Yes, I am totally ignorant about the exact amounts. But I am not about the following:

1. The two envelopes are closed, so the amounts cannot change.
2. Corollary 1: the total amount does not change.
3. Corollary 2: the amounts do not change dependent on which envelope I take first. So also the total amount will stay the same.
4. The amount of one envelope is twice the amount of the other.
5. Corollary: the amount of one envelope is half of the other.

Which of my presuppositions is wrong?

You switch in your argument between two possibilities: (X,2X) and (X,X/2) for the same X are different amounts. So you are contravening rule 1.
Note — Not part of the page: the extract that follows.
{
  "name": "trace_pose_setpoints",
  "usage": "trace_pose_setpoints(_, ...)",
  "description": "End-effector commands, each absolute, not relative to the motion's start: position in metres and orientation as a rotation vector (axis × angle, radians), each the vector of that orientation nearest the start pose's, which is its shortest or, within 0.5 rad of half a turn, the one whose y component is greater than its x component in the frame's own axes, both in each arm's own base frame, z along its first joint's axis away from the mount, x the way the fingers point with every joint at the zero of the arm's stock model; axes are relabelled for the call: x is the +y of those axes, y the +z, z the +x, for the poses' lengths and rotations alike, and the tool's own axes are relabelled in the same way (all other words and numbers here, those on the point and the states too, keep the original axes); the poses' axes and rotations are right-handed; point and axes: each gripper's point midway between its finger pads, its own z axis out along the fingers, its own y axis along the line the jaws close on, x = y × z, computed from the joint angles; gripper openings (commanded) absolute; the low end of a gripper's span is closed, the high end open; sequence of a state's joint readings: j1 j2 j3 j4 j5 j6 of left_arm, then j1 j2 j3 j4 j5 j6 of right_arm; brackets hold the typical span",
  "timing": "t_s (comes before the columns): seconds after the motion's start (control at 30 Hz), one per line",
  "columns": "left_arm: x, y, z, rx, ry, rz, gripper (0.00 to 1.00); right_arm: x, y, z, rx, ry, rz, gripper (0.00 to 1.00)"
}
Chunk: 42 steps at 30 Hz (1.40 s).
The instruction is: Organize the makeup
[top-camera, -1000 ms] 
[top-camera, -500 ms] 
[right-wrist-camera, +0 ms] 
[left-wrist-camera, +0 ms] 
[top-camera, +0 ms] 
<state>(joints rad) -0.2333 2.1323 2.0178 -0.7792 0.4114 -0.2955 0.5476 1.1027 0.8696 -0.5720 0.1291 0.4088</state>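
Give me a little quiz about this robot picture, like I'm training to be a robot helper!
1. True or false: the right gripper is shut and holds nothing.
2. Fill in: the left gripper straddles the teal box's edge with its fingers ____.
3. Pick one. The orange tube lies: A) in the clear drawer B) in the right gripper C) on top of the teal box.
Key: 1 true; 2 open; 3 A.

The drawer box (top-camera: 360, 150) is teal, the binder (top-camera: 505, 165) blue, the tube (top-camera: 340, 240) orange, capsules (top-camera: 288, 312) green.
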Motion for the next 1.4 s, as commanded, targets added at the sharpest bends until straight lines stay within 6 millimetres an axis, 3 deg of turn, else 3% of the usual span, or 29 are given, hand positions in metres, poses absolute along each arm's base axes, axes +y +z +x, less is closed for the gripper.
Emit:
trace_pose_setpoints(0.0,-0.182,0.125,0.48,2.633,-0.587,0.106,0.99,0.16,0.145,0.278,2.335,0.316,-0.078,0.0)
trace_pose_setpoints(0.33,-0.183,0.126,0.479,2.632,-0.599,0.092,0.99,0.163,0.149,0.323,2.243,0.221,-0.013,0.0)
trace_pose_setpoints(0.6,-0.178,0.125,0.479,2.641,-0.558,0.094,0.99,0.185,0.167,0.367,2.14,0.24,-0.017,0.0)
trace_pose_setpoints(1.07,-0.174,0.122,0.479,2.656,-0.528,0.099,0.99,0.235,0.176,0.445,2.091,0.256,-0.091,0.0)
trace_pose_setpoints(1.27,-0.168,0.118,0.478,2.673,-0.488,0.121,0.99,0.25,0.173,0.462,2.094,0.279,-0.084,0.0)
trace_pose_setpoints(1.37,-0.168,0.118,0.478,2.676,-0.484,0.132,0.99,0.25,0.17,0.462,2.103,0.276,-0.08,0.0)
All your presuppositions are not wrong. However, both (X, 2X) or (X, 1/2X) fit your presuppositions and as such we cannot assume (X, 2X) and discard/ignore (X, 1/2X) as we do not know with certainty what are actually in the two envelopes.
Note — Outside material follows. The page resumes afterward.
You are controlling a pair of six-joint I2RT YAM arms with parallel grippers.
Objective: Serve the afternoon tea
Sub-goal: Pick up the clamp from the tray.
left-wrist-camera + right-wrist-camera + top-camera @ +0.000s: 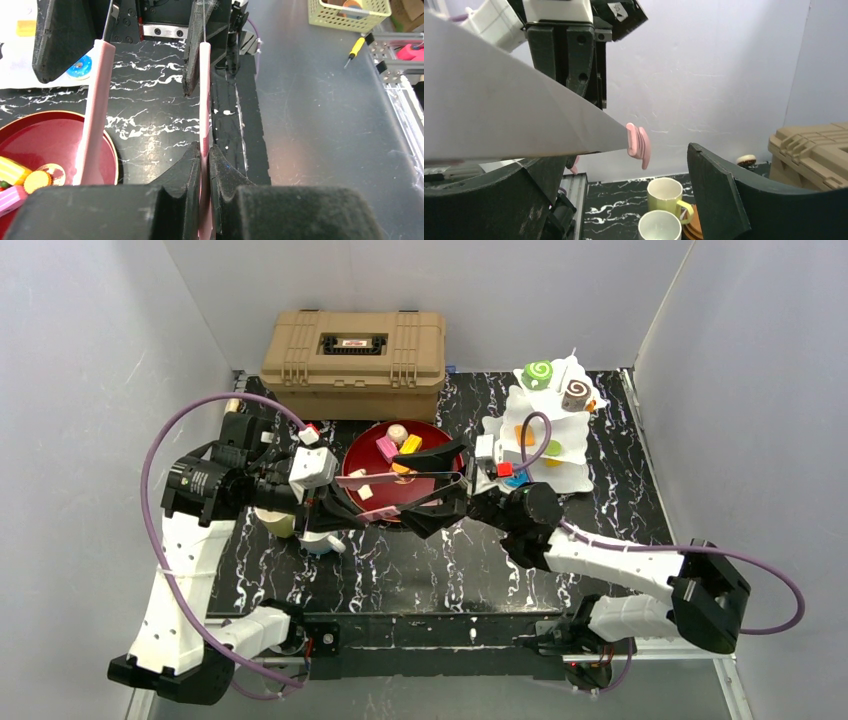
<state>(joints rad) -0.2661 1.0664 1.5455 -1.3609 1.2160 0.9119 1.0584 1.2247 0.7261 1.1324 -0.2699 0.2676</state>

Thus, if (X, 2X) are in the two envelopes, the total amount is 3X or if (X, 1/2X) are in the two envelopes, the total amount is 3/2X.

This is consistent with denoting the amount in the selected envelope as A and as A could be the smaller or the larger amount, either (A, 2A) or (A, 1/2A) are in the two envelopes. The total amounts are either 3A or 3/A.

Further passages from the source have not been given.